[VPlan] Handle AnyOf when unrolling. (#145340)

fhahn · web-flow · commit 5b76cdba5aac · 2025-06-26T14:19:38.000+01:00
Currently AnyOf is not handled correctly during unrolling. This is currently causing mis-compiles when vectorizing early-exit loops with interleaving forced (even though selectInterleaveCount will currently only pick IC = 1, unless forced by the user). This patch updates handling of AnyOf to be analogous to computing final reduction results: during unrolling, the created copies for its original operand are added as additional operands, and AnyOf will always produce the reduced value across all unrolled iterations. Note that the generated code is still incorrect, as we also need to handle FirstActiveLane and ExtractElement with FirstActiveLane operands. I will share patches for those soon as well. PR: #145340
diff --git a/llvm/lib/Transforms/Vectorize/VPlan.h b/llvm/lib/Transforms/Vectorize/VPlan.h
@@ -959,8 +959,10 @@ class VPInstruction : public VPRecipeWithIRFlags,
     // operand). Only generates scalar values (either for the first lane only or
     // for all lanes, depending on its uses).
     PtrAdd,
-    // Returns a scalar boolean value, which is true if any lane of its (only
-    // boolean) vector operand is true.
+    // Returns a scalar boolean value, which is true if any lane of its
+    // (boolean) vector operand is true. It produces the reduced value across
+    // all unrolled iterations. Unrolling will add all copies of its original
+    // operand as additional operands.
     AnyOf,
     // Calculates the first active lane index of the vector predicate operand.
     FirstActiveLane,
diff --git a/llvm/lib/Transforms/Vectorize/VPlanRecipes.cpp b/llvm/lib/Transforms/Vectorize/VPlanRecipes.cpp
@@ -850,8 +850,10 @@ Value *VPInstruction::generate(VPTransformState &State) {
     return Builder.CreatePtrAdd(Ptr, Addend, Name, getGEPNoWrapFlags());
   }
   case VPInstruction::AnyOf: {
-    Value *A = State.get(getOperand(0));
-    return Builder.CreateOrReduce(A);
+    Value *Res = State.get(getOperand(0));
+    for (VPValue *Op : drop_begin(operands()))

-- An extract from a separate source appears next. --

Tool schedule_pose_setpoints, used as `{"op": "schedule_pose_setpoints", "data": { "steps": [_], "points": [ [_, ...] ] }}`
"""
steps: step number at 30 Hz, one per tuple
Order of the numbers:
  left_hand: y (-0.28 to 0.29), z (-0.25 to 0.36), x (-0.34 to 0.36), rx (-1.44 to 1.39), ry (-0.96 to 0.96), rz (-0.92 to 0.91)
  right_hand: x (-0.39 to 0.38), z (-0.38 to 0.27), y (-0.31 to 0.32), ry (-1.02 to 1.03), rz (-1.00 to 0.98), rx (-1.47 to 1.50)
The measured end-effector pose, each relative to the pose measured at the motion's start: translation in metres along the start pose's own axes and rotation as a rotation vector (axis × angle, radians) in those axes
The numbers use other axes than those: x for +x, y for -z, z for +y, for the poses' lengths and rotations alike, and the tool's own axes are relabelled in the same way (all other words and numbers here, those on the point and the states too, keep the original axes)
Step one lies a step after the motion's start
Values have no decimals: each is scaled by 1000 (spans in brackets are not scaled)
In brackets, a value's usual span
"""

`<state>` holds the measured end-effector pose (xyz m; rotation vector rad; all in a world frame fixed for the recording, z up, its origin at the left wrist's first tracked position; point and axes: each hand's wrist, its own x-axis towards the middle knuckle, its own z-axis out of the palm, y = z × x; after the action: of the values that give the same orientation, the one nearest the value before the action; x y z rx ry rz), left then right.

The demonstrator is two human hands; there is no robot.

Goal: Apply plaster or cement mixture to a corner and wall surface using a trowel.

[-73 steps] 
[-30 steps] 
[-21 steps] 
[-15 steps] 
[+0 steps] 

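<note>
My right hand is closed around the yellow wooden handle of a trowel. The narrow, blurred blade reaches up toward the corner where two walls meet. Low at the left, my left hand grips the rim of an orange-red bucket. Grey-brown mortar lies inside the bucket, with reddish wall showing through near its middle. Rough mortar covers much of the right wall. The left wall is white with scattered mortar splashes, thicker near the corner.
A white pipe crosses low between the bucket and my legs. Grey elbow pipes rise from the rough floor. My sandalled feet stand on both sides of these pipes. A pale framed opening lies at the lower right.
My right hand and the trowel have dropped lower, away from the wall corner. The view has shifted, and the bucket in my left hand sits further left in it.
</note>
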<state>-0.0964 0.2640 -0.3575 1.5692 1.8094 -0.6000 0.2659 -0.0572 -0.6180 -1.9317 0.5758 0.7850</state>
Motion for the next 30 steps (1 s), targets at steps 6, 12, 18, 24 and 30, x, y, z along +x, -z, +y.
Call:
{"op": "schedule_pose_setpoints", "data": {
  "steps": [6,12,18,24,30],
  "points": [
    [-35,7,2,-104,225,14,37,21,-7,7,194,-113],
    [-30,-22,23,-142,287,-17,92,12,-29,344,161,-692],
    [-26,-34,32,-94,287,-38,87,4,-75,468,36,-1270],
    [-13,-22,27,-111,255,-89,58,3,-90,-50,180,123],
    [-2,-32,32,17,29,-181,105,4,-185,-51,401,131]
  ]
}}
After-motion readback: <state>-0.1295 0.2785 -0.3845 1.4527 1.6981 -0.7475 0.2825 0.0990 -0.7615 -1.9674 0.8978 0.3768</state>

+      Res = Builder.CreateOr(Res, State.get(Op));
+    return Builder.CreateOrReduce(Res);
   }
   case VPInstruction::FirstActiveLane: {
     Value *Mask = State.get(getOperand(0));
diff --git a/llvm/lib/Transforms/Vectorize/VPlanUnroll.cpp b/llvm/lib/Transforms/Vectorize/VPlanUnroll.cpp
@@ -345,10 +345,11 @@ void UnrollState::unrollBlock(VPBlockBase *VPB) {
     if (ToSkip.contains(&R) || isa<VPIRInstruction>(&R))
       continue;
 
-    // Add all VPValues for all parts to ComputeReductionResult which combines
-    // the parts to compute the final reduction value.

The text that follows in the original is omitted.